Drug Farm has dosed the first subject in part three of its Phase I clinical trial evaluating DF-006 as a single agent and along with standard-of-care nucleos(t)side reverse transcriptase inhibitors in virologically suppressed and treatment-naive patients with chronic hepatitis B (CHB) infection.

The placebo-controlled, randomised, double-blind study is designed to assess the pharmacokinetics, tolerability and safety of ALPK1 agonist DF-006 in these patients.

Subjects who have CHB infection, as documented by serum HBsAg-positive at least six months prior to screening, are included in the study. They will receive multiple doses orally.

The company intends to enrol patients from several countries including China, Taiwan, New Zealand and Korea.

The trial will measure the levels of DF-006 and its related compounds in the blood over time following multiple doses of the formulation.

It will also assess the anti-viral effects of DF-006 as well as see if the therapeutic is safe and well-tolerated in these subjects.

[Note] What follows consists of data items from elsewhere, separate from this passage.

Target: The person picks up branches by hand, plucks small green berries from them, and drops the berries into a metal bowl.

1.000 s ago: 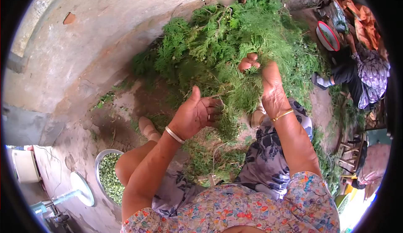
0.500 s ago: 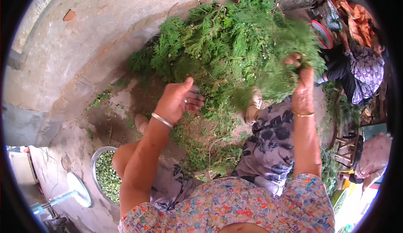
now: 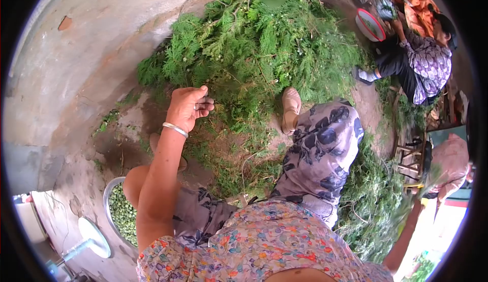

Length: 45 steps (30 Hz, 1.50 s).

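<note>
A heap of cut green conifer branches [image 3: 244, 53], with small pale cones among the leaves, lies on the ground before me. My left hand [image 3: 190, 106], with a ring and a bangle on that arm, is at the heap's near left edge. Its fingers are curled in and the thumb is raised; what they hold, if anything, is hidden. Far out to my right, my right hand [image 3: 418, 203] is small and blurred, closed on a leafy branch [image 3: 432, 177]. Below it spreads a second pile of branches [image 3: 368, 200].
A metal basin [image 3: 108, 200] of small green cones stands by my left leg, near a fan [image 3: 94, 236]. At the right a person [image 3: 427, 66] sits beside a red-rimmed bowl [image 3: 370, 25]. Another person [image 3: 450, 165] is near a wooden stool [image 3: 409, 160]. A wall [image 3: 101, 38] rises at left.
My right hand has swung from above the heap out to the far right, carrying the branch. My left hand has shifted slightly left, its fingers more curled. The view has turned a little.
</note>
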Each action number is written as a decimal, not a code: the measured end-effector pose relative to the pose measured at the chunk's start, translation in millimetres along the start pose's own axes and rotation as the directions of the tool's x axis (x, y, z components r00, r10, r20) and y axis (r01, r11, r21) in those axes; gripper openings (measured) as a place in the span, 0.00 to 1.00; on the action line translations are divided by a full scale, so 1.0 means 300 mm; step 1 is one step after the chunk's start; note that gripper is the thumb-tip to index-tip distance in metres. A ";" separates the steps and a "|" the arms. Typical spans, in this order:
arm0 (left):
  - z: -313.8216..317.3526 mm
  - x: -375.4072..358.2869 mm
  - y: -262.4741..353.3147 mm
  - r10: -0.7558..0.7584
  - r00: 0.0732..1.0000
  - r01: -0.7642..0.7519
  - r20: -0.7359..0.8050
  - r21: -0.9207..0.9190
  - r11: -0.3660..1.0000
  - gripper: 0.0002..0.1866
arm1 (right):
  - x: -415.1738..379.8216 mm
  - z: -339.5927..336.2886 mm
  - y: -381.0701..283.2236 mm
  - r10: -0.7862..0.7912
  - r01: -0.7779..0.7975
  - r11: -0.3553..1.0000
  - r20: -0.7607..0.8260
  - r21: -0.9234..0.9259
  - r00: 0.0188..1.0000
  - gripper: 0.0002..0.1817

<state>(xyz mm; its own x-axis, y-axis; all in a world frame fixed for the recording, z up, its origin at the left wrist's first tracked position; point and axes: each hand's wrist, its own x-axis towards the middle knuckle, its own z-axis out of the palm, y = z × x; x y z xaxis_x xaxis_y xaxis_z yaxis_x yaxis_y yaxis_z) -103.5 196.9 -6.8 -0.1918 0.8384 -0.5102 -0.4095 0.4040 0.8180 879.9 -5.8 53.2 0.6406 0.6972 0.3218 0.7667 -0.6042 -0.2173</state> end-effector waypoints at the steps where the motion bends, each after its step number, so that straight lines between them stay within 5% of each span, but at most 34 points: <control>1: 0.005 0.003 -0.006 -0.005 1.000 0.005 -0.013 0.062 0.998 0.13 | -0.079 -0.014 -0.062 0.185 -0.185 0.982 0.015 -0.027 0.983 0.12; 3: 0.013 0.019 -0.030 -0.015 1.000 0.015 -0.001 0.108 0.994 0.13 | -0.177 0.032 -0.135 0.238 -0.239 0.971 0.056 0.011 0.970 0.10; 6: 0.036 0.055 -0.075 -0.037 0.999 0.028 0.038 0.208 0.978 0.12 | -0.253 0.172 -0.487 0.105 -0.137 0.971 0.169 0.193 0.980 0.09; 8: 0.044 0.083 -0.115 -0.097 0.992 0.069 0.079 0.297 0.952 0.10 | -0.242 0.170 -0.959 0.081 -0.109 0.994 0.492 0.028 0.867 0.17; 9: 0.054 0.105 -0.128 -0.105 0.991 0.077 0.077 0.306 0.949 0.10 | -0.349 0.108 -1.284 -0.117 -0.060 0.917 0.411 0.394 0.904 0.20; 10: 0.064 0.123 -0.143 -0.146 0.986 0.094 0.085 0.443 0.891 0.10 | -0.382 0.074 -1.541 -0.209 0.044 0.928 0.420 0.369 0.883 0.21; 12: 0.051 0.188 -0.175 -0.244 0.959 0.071 0.147 0.705 0.705 0.13 | -0.465 0.063 -1.883 -0.448 0.180 0.750 0.289 0.637 0.846 0.21; 13: 0.053 0.218 -0.193 -0.250 0.959 0.084 0.135 0.708 0.701 0.13 | -0.489 0.058 -2.006 -0.537 0.129 0.656 0.339 0.744 0.773 0.21; 15: 0.071 0.269 -0.243 -0.134 0.937 -0.323 0.324 0.946 0.027 0.18 | -0.543 0.075 -2.197 -0.689 0.135 0.580 0.395 0.803 0.608 0.21; 16: 0.058 0.311 -0.306 -0.113 0.953 -0.280 0.280 0.960 0.023 0.25 | -0.583 0.086 -2.281 -0.725 0.142 0.574 0.420 0.806 0.546 0.20; 18: 0.097 0.375 -0.395 -0.133 0.954 -0.272 0.267 0.962 -0.019 0.25 | -0.631 0.136 -2.372 -0.813 0.084 0.517 0.458 0.852 0.361 0.18; 21: 0.172 0.437 -0.556 -0.126 0.952 -0.290 0.278 0.953 -0.088 0.31 | -0.669 0.176 -2.434 -0.807 -0.055 0.547 0.543 0.836 0.233 0.17; 25: 0.253 0.501 -0.673 -0.152 0.920 -0.387 0.361 0.895 -0.220 0.42 | -0.663 0.212 -2.404 -0.768 -0.081 0.559 0.552 0.825 0.325 0.18; 29: 0.280 0.592 -0.782 -0.140 0.924 -0.380 0.355 0.887 -0.262 0.39 | -0.654 0.221 -2.393 -0.709 -0.194 0.598 0.626 0.778 0.324 0.20; 33: 0.246 0.669 -0.860 -0.093 0.944 -0.319 0.317 0.948 -0.008 0.27 | -0.680 0.243 -2.406 -0.750 -0.312 0.518 0.599 0.796 0.282 0.23; 35: 0.212 0.690 -0.904 0.046 0.941 -0.335 0.336 0.942 -0.033 0.22 | -0.680 0.253 -2.403 -0.847 -0.104 0.471 0.482 0.876 0.224 0.23; 36: 0.180 0.690 -0.898 0.104 0.930 -0.360 0.352 0.930 0.069 0.21 | -0.679 0.262 -2.403 -0.851 -0.107 0.465 0.477 0.879 0.220 0.23; 38: 0.120 0.670 -0.885 0.346 0.891 -0.396 0.296 0.878 0.269 0.19 | -0.671 0.289 -2.407 -0.956 -0.401 0.105 0.203 0.910 0.210 0.18; 39: 0.112 0.646 -0.832 0.357 0.890 -0.384 0.282 0.886 0.259 0.19 | -0.675 0.297 -2.403 -0.964 -0.602 -0.015 0.148 0.799 0.220 0.14; 41: 0.104 0.577 -0.681 0.033 0.995 0.023 -0.094 0.543 0.840 0.17 | -0.647 0.264 -2.407 -0.991 -0.651 -0.046 0.045 0.758 0.122 0.11; 42: 0.085 0.555 -0.637 0.083 0.993 -0.049 -0.078 0.364 0.930 0.17 | -0.622 0.235 -2.414 -0.998 -0.689 -0.061 -0.049 0.722 0.037 0.10; 43: 0.079 0.523 -0.571 0.115 0.988 -0.068 -0.105 0.373 0.925 0.17 | -0.597 0.204 -2.423 -0.987 -0.725 -0.072 -0.152 0.685 -0.046 0.10; 45: 0.056 0.450 -0.432 0.017 0.998 -0.016 -0.062 0.022 1.000 0.18 | -0.576 0.140 -2.451 -0.909 -0.792 -0.074 -0.367 0.607 -0.196 0.14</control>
<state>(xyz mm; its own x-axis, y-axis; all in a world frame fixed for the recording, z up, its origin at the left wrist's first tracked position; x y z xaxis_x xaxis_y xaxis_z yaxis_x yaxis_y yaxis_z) -61.5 263.9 -177.3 -0.2540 0.8207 -0.5117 -0.3872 0.3986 0.8314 207.4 334.2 118.7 -0.8384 0.2709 0.4729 -0.5380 -0.2728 -0.7976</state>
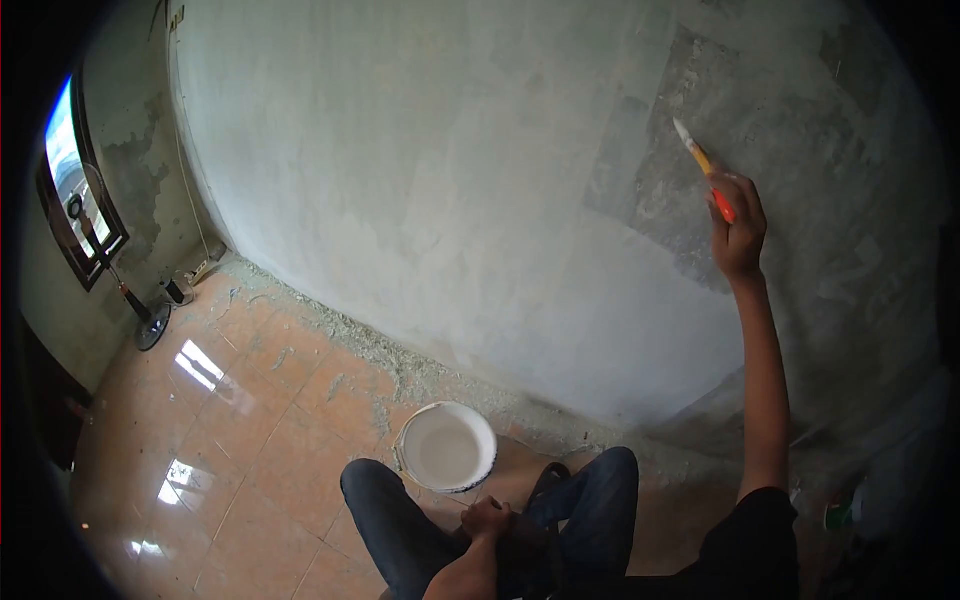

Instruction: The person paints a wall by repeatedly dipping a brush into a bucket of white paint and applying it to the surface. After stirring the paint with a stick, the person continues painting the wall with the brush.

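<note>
My right hand [740,225] is raised to the wall at the right, its fingers wrapped round the handle of a paintbrush [702,160]. The brush has an orange-red and yellow handle and a whitish tip that points up and left, at or close to a rough dark grey patch [690,190] of wall. Whether the bristles touch the wall is hard to tell. My left hand [488,518] rests between my knees with its fingers curled in, and nothing shows in it. Just in front of my knees stands a white bucket [468,410] with pale liquid in it.
Flakes of scraped paint [375,350] lie along the foot of the pale wall [430,180]. Glossy orange floor tiles [260,450] spread to the left. A standing fan [150,325] is near the window [75,180]. A green object [838,516] sits at the lower right.
</note>
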Demonstrator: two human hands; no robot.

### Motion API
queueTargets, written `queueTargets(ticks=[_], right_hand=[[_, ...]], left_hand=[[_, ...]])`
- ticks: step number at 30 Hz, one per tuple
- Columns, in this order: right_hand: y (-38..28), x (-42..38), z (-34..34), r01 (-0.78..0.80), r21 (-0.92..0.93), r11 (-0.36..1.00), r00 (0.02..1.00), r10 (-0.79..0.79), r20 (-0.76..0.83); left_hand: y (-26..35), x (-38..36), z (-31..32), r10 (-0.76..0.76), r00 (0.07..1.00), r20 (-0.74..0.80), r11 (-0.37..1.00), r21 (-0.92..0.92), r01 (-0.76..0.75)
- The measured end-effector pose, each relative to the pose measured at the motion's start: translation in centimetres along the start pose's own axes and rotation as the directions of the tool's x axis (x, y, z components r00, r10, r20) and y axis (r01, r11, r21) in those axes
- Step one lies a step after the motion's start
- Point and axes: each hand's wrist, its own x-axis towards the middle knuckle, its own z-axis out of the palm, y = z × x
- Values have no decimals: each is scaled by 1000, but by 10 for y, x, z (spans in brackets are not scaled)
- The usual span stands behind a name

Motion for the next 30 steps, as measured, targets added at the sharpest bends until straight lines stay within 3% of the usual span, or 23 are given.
queueTargets(ticks=[1, 3, 4, 5, 6, 7, 8, 10, 11, 13, 17, 20, 22, 23, 26, 27, 29, 30], right_hand=[[-3, -11, 2, -1, 1, 1000, 1000, 1, 2], [-9, -28, 4, -385, 302, 872, 907, 418, -52], [-17, -30, 5, -595, 414, 689, 753, 658, -14], [-17, -32, 6, -600, 412, 686, 749, 662, -11], [-14, -33, 8, -679, 611, 408, 538, 842, 35], [-12, -35, 10, -646, 758, 92, 300, 944, 141], [-10, -39, 11, -646, 758, 90, 298, 944, 142], [-3, -49, 14, -501, 851, -158, 163, 949, 272], [1, -53, 16, -498, 853, -159, 164, 948, 272], [5, -60, 17, -382, 879, -286, 132, 924, 358], [2, -58, 19, -339, 904, -258, 142, 937, 320], [-2, -49, 19, -254, 932, -259, 209, 926, 314], [-1, -43, 25, -230, 967, -113, 374, 907, 194], [-2, -37, 29, -225, 968, -108, 375, 908, 188], [-18, -7, 44, -261, 957, 128, 444, 896, 2], [-20, -4, 50, -256, 958, 132, 444, 896, -5], [-20, -2, 65, -374, 852, 367, 594, 800, -84], [-24, 0, 68, -344, 872, 347, 597, 798, -82]], left_hand=[[0, 0, 1, -9, 1000, -11, 1000, 6, 9], [0, 2, 3, -12, 1000, -20, 1000, 16, 12], [-1, 1, 4, -11, 999, -30, 1000, 24, 12], [-2, 0, 4, -12, 1000, -26, 999, 30, 13], [0, -1, 1, -9, 1000, -20, 1000, 13, 10], [1, -2, -1, -7, 1000, -16, 1000, -5, 7], [2, -3, -3, -8, 1000, -16, 1000, -3, 8], [4, -4, -5, -23, 1000, -12, 1000, -2, 23], [4, -3, -5, -24, 1000, -16, 1000, -2, 24], [3, -3, -5, -23, 1000, -15, 1000, 0, 23], [2, -2, -3, -8, 1000, -21, 1000, 26, 9], [1, -1, -1, -7, 1000, -19, 999, 37, 8], [1, -1, -2, -13, 1000, 0, 999, 31, 13], [1, -1, -2, -8, 1000, -4, 999, 32, 8], [2, -1, -3, -25, 1000, -2, 998, 51, 25], [3, -2, -5, -26, 1000, 6, 998, 49, 25], [4, -3, -8, -24, 1000, 4, 999, 44, 24], [5, -4, -9, -32, 999, 13, 999, 43, 31]])
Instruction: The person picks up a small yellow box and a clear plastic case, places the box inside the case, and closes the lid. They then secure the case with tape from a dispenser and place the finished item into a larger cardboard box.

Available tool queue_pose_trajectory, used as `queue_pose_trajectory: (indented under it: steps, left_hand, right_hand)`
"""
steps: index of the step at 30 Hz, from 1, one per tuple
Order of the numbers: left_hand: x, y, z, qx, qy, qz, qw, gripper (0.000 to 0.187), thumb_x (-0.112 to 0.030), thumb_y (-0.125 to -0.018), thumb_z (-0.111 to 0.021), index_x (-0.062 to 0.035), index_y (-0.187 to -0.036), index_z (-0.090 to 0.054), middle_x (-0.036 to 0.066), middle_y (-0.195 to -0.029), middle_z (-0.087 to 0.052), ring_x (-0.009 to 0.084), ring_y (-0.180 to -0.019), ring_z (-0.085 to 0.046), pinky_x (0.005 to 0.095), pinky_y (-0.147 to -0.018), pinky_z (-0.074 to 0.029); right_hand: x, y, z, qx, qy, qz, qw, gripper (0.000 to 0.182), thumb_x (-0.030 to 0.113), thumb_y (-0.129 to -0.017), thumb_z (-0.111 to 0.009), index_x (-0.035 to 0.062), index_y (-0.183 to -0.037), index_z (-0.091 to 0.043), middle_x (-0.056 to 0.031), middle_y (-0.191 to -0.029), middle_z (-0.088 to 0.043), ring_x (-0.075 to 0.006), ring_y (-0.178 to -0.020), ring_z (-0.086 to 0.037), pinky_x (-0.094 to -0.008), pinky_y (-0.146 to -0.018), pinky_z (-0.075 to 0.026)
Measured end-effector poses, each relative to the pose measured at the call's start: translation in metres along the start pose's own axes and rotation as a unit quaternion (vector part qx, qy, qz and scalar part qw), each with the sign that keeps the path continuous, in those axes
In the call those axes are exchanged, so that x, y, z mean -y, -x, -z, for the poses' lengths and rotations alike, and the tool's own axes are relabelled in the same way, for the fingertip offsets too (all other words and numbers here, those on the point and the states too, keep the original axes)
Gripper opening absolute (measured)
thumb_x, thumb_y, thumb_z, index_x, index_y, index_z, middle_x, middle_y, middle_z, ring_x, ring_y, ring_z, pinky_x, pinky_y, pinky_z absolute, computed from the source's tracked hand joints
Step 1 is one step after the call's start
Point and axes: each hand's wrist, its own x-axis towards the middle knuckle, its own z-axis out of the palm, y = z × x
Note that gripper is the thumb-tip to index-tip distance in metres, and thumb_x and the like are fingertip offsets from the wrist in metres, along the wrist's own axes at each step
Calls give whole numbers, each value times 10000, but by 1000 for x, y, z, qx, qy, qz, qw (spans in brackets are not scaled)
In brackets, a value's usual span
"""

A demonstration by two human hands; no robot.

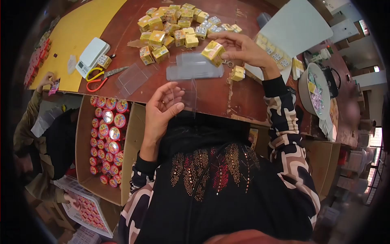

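Note:
My left hand (pixel 163 106), palm up with curled fingers, holds a clear plastic box (pixel 187 97) at the table's front edge; its outline is faint. A small yellow printed box (pixel 213 52) is at the fingertips of my right hand (pixel 240 48), between thumb and fingers, above the table. Under and beside it lie flat clear plastic boxes (pixel 195 72). A metal key ring (pixel 228 64) shows just below my right thumb. Another small yellow box with a ring (pixel 238 73) sits to the right. Farther back is a heap of similar yellow boxes (pixel 170 23).
Left on the table are scissors (pixel 97 78), a white scale (pixel 92 57) and a clear plastic sheet (pixel 132 81). A cardboard carton (pixel 132 142) holds pink round tubs. At right stands a bowl (pixel 304 87) of small packets. A co-worker's hand (pixel 46 80) is at far left.

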Motion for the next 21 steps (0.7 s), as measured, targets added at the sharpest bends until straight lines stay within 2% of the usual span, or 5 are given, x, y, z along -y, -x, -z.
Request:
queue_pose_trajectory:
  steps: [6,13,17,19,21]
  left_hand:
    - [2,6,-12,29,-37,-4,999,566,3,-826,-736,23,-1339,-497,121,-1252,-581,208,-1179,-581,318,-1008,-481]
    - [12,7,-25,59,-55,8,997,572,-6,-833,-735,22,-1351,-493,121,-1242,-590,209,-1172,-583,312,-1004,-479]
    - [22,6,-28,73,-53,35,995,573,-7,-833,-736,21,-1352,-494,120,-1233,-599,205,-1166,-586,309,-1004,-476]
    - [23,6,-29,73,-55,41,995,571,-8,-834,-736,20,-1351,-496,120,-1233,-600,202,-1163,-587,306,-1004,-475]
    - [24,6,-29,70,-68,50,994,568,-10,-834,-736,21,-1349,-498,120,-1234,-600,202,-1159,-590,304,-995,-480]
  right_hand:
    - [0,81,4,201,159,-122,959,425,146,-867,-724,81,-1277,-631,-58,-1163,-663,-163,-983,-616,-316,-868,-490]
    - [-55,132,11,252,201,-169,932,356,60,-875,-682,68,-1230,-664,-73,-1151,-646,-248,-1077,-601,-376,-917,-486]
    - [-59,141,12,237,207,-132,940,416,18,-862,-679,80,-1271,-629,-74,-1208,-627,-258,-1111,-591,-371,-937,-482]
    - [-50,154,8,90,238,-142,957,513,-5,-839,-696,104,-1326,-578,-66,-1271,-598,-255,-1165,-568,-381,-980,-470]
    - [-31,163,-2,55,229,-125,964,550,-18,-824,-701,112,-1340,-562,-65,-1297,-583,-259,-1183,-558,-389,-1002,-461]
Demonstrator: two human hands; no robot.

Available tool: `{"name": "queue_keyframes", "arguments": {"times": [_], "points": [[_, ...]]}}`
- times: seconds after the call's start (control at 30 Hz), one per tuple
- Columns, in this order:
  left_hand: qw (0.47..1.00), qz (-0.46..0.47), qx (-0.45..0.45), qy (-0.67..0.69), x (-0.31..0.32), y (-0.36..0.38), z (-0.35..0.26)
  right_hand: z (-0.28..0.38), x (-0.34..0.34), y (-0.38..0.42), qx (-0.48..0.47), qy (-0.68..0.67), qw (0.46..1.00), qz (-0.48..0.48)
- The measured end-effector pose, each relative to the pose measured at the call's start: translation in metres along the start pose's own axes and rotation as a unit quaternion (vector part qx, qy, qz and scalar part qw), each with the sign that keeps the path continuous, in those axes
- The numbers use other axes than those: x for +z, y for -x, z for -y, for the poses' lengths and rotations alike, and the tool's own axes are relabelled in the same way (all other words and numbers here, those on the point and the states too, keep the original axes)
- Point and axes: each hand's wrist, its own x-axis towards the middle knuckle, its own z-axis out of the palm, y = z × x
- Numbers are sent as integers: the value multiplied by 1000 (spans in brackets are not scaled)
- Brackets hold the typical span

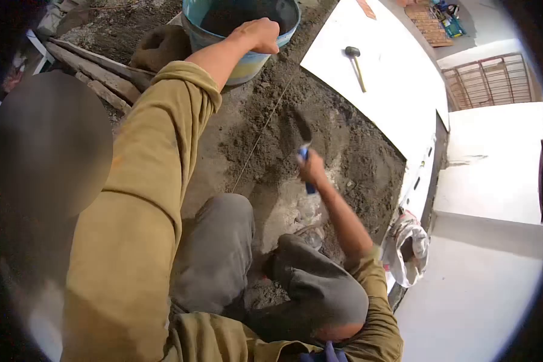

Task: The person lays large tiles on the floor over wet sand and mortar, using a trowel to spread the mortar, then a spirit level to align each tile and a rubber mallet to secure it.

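Observation:
My left hand (259, 35) is closed over the near rim of a blue-green bucket (247, 69), which stands at the top of the view with dark grey material inside. My right hand (312, 169) is wrapped round the blue handle of a trowel (304, 128). The trowel's blade, blurred by motion, points away from me over damp grey mortar (338, 130). A thin string (263, 128) runs across this mortar, left of the trowel. Both my bent knees show just below.
A large white tile (398, 78) borders the mortar on the right, with a black-headed mallet (356, 60) on it. A white sack (411, 250) stands by the wall. Wooden planks (96, 69) lie at the upper left. A blurred round shape (53, 145) fills the left side.

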Motion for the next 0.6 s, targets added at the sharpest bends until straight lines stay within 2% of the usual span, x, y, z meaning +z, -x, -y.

Drug Farm chief medical officer Dr Jeysen Yogaratnam said: “DF-006 is a first-in-class innate immunity modulator that has demonstrated potent anti-hepatitis B virus responses in in vitro and in vivo preclinical studies as described in our recent publication in hepatology.

“We will be evaluating DF-006 in various chronic hepatitis B patient subpopulations in our global multicentre, placebo-controlled randomised study at sites in Europe and Asia, including China.”

The company claims that DF-006 stimulates local innate immunity in the liver.

It is also engaged in developing therapeutics for treating heart and kidney diseases, as well as retinal dystrophy, optic nerve edema, splenomegaly, anhidrosis and headache (ROSAH) syndrome.